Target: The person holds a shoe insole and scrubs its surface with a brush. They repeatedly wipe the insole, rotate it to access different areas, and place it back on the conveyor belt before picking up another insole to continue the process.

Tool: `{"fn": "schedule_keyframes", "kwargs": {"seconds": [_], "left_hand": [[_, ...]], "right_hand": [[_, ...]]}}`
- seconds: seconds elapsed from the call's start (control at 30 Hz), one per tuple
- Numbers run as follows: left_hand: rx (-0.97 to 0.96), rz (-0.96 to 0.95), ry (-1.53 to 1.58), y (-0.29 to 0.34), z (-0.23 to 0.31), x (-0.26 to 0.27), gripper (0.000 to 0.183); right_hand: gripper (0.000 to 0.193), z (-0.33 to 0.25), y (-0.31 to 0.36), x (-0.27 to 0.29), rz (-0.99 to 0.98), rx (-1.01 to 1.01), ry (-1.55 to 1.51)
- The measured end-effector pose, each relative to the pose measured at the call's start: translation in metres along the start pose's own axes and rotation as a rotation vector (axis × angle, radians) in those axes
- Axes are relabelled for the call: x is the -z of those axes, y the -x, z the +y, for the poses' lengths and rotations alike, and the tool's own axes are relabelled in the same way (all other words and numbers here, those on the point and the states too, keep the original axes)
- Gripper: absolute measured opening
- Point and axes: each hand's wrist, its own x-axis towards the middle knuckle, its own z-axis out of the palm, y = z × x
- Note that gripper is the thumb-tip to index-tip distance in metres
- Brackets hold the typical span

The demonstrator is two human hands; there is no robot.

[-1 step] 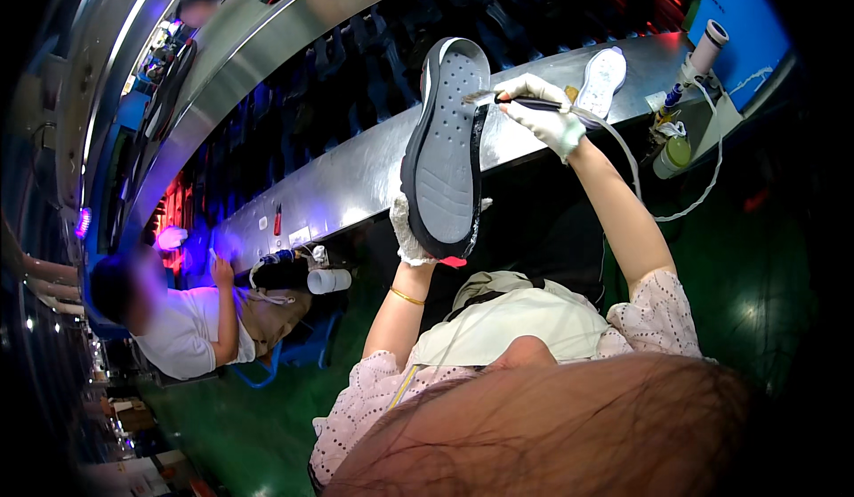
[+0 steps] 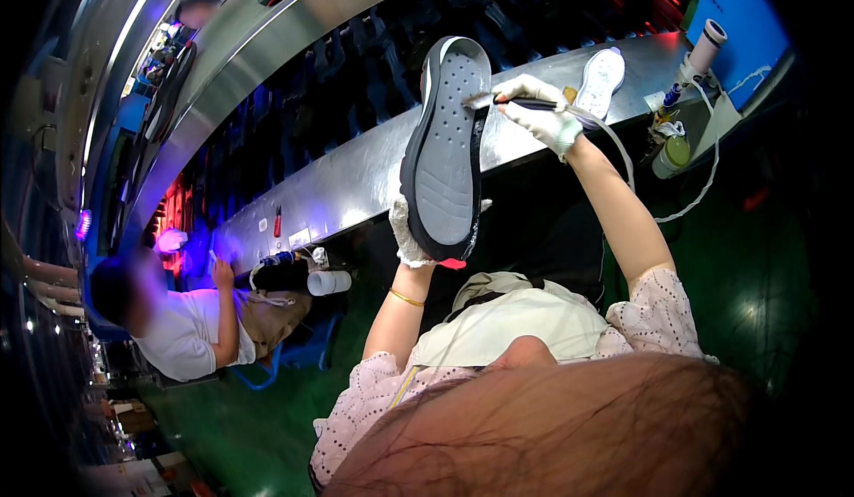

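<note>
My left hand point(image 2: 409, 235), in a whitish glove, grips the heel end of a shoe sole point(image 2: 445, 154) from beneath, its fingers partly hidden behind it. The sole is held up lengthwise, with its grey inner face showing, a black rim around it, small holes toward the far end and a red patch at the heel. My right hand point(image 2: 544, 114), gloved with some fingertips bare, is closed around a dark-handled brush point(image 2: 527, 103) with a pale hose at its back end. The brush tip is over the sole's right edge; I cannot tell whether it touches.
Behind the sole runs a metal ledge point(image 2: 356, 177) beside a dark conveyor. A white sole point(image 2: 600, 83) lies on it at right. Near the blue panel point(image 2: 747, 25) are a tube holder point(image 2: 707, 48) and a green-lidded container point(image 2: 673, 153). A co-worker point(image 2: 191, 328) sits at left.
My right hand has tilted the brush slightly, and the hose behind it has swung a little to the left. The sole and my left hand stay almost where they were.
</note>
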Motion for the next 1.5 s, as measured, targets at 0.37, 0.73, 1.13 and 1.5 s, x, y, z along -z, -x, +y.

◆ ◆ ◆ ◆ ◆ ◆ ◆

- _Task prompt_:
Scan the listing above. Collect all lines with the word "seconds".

- _Solution below_:
Tool: `{"fn": "schedule_keyframes", "kwargs": {"seconds": [_], "left_hand": [[_, ...]], "right_hand": [[_, ...]]}}`
- seconds: seconds elapsed from the call's start (control at 30 Hz), one per tuple

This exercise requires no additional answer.